About the memory barrier in BSD libc
John Baldwin
jhb at freebsd.org
Tue Apr 24 15:10:43 UTC 2012
On Tuesday, April 24, 2012 10:03:48 am Konstantin Belousov wrote:
> On Tue, Apr 24, 2012 at 02:43:40PM +0100, Martin Simmons wrote:
> > >>>>> On Mon, 23 Apr 2012 16:03:43 +0300, Konstantin Belousov said:
> > >
> > > On Mon, Apr 23, 2012 at 08:33:05PM +0800, Fengwei yin wrote:
> > > > On Mon, Apr 23, 2012 at 8:07 PM, Konstantin Belousov
> > > > <kostikbel at gmail.com> wrote:
> > > > > On Mon, Apr 23, 2012 at 07:44:34PM +0800, Fengwei yin wrote:
> > > > >> On Mon, Apr 23, 2012 at 7:38 PM, Slawa Olhovchenkov
<slw at zxy.spb.ru> wrote:
> > > > >> > On Mon, Apr 23, 2012 at 07:26:54PM +0800, Fengwei yin wrote:
> > > > >> >
> > > > >> >> On Mon, Apr 23, 2012 at 5:40 PM, Slawa Olhovchenkov
<slw at zxy.spb.ru> wrote:
> > > > >> >> > On Mon, Apr 23, 2012 at 05:32:24PM +0800, Fengwei yin wrote:
> > > > >> >> >
> > > > >> >> >> On Mon, Apr 23, 2012 at 4:41 PM, Slawa Olhovchenkov
<slw at zxy.spb.ru> wrote:
> > > > >> >> >> > On Mon, Apr 23, 2012 at 02:56:03PM +0800, Fengwei yin
wrote:
> > > > >> >> >> >
> > > > >> >> >> >> Hi list,
> > > > >> >> >> >> If this is not correct question on the list, please let me
know and
> > > > >> >> >> >> sorry for noise.
> > > > >> >> >> >>
> > > > >> >> >> >> I have a question regarding the BSD libc for SMP arch. I
didn't see
> > > > >> >> >> >> memory barrier used in libc.
> > > > >> >> >> >> How can we make sure it's safe on SMP arch?
> > > > >> >> >> >
> > > > >> >> >> > /usr/include/machine/atomic.h:
> > > > >> >> >> >
> > > > >> >> >> > #define mb() ?? ??__asm __volatile("lock; addl $0,(%%esp)"
: : : "memory")
> > > > >> >> >> > #define wmb() ?? __asm __volatile("lock; addl $0,(%%esp)" :
: : "memory")
> > > > >> >> >> > #define rmb() ?? __asm __volatile("lock; addl $0,(%%esp)" :
: : "memory")
> > > > >> >> >> >
> > > > >> >> >>
> > > > >> >> >> Thanks for the information.

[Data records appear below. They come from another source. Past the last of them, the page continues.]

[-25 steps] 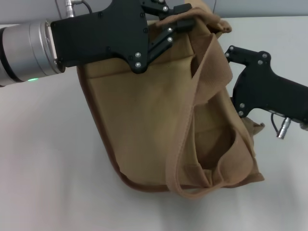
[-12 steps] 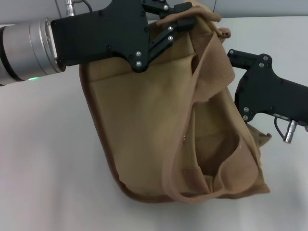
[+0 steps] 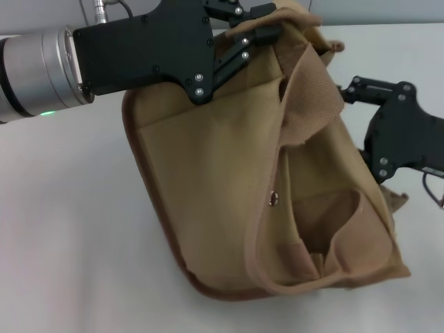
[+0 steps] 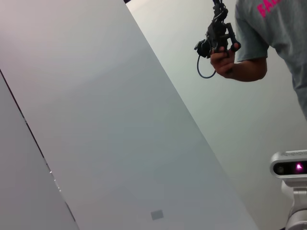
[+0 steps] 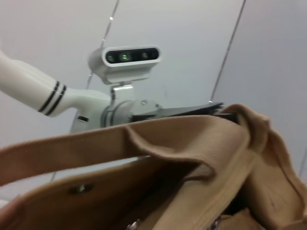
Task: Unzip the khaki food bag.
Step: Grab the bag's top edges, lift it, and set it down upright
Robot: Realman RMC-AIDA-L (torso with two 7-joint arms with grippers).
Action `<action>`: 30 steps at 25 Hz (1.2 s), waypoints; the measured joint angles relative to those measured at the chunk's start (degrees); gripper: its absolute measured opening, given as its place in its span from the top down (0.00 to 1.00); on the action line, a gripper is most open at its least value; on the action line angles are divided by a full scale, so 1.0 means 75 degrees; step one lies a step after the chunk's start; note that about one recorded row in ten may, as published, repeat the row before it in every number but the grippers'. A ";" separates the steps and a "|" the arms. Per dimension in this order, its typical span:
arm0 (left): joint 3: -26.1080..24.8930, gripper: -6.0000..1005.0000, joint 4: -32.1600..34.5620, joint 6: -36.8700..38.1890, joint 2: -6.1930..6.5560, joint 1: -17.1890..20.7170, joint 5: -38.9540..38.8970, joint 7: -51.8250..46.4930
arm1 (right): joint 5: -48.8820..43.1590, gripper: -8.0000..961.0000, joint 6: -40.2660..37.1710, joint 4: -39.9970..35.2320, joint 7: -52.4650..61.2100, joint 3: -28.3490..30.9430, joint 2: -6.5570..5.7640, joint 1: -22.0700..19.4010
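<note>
**Bag held aloft at one corner, zip end worked from the other side**

I had the khaki food bag up off the table, hanging tilted, brown-trimmed base swung low and toward me. My left fingers were clamped on the top corner of the bag, a fold of tan canvas pinched between them. That grip was there for a reason: with the corner pinned high, the bag's own weight pulled the top edge taut, and I judged that a zip runs far better along a stretched line than a slack one.

My right gripper sat at the far side of the bag's top, just past the webbing handle that flopped across the front. Whether those fingers were open or closed on anything, I could not tell; the handle and canvas hid the tips. From the right wrist, I saw only the bag's rim close up and a snap below it.

The front pocket gaped and a metal snap showed beside it. The zipper pull itself was hidden, so how far the unzipping had got was a guess; my bet was it was underway.
</note>
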 joint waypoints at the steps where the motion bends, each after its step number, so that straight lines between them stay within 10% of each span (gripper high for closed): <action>1: 0.0000 0.90 0.0000 0.0000 0.0001 0.0000 0.0000 0.0000 | -0.0003 0.42 -0.0027 -0.0003 0.0043 0.0108 0.0000 -0.0011; 30: 0.0012 0.90 -0.0015 0.0076 -0.0011 -0.0036 0.0000 -0.0001 | -0.0599 0.49 0.0478 0.0024 0.0339 0.0241 0.0110 0.0681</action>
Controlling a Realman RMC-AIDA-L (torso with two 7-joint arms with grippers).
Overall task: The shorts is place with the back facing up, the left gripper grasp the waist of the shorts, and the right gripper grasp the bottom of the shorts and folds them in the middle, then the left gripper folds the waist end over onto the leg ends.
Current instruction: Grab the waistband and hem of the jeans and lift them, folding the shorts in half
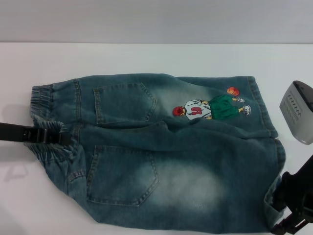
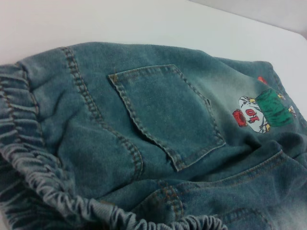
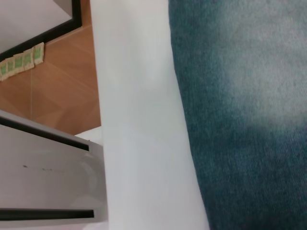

But it looks no body use it in
libc.
> > > > >> >> >
> > > > >> >> > I think no body in libc need memory barrier: libc don't work
with
> > > > >> >> > peripheral, for atomic opertions used different macros.
> > > > >> >>
> > > > >> >> If we check the usage of __sinit(), it is a typical singleton
pattern which
> > > > >> >> needs memory barrier to make sure no potential SMP issue.
> > > > >> >>
> > > > >> >> Or did I miss something here?
> > > > >> >
> > > > >> > What architecture with cache incoherency and FreeBSD support?
> > > > >>
> > > > >> I suppose it's not related with cache inchoherency (I could be
wrong).
> > > > >> It's related
> > > > >> with reorder of instruction by CPU.
> > > > >>
> > > > >> Here is the link talking about why need memory barrier for
singleton:
> > > > >> http://www.oaklib.org/docs/oak/singleton.html
> > > > >>
> > > > >> x86 has strict memory model and may not suffer this kind of issue.
But
> > > > >> ARM need to
> > > > >> take care of it IMHO.
> > > > >
> > > > > Please note that __sinit is idempotent, so double-initialization is
not
> > > > > an issue there. The only possible problematic case would be other
thread
> > > > > executing exit and not noticing non-NULL value for __cleanup while
current
> > > > > thread just set it.
> > > > >
> > > > > I am not sure how much real this race is. Each call to _sinit() is
immediately
> > > > > followed by a lock acquire, typically FLOCKFILE(), which enforces
full barrier
> > > > > semantic due to pthread_mutex_lock call. The exit() performs
__cxa_finalize()
> > > > > call before checking __cleanup value, and __cxa_finalize() itself
locks
> > > > > atexit_mutex. So the race is tiny and probably possible only for
somewhat
> > > > > buggy applications which perform exit() while there are stdio
operations
> > > > > in progress.
> > > > >
> > > > > Also note that some functions assign to __cleanup unconditionally.
> > > > >
> > > > > Do you see any real issue due to non-synchronized access to
__cleanup ?
> > > >
> > > > No. I didn't see real issue. I am just reviewing the code.
> > > >
> > > > If you don't think __sinit has issue, let's check another code:
> > > > line 68 in libc/stdio/fclose.c
> > > > line 133 in libc/stdio/findfp.c (function __sfp())
> > > >
> > > > Which is trying to free a fp slot by assign 0 to fp->_flags. But if
> > > > the instrucation
> > > > could be re-ordered, another CPU could see fp->_flags is assigned to 0
> > > > before the
> > > > cleanup from line 57 to 67.
> > > >
> > > > Let's say, if another CPU is in line 133 of __sfp(), it could see
> > > > fp->_flags become
> > > > 0 before it's aware of the cleanup (Line 57 to line 67 in
> > > > libc/stdio/fclose.c) happen.
> > > >
> > > > Note: the mutex of FUNLOCKFILE(fp) in line 69 of libc/stdio/fclose.c
> > > > just could make sure
> > > > line 70 happen after line 68. It can't impact the re-order of line 57
> > > > ~ line 68 by CPU.
> > >
> > > Yes, FUNLOCKFILE() there would have no effect on the potential CPU
reordering
> > > of the writes. But does the order of these writes matter at all ?
> > >
> > > Please note that __sfp() reinitializes all fields written by fclose().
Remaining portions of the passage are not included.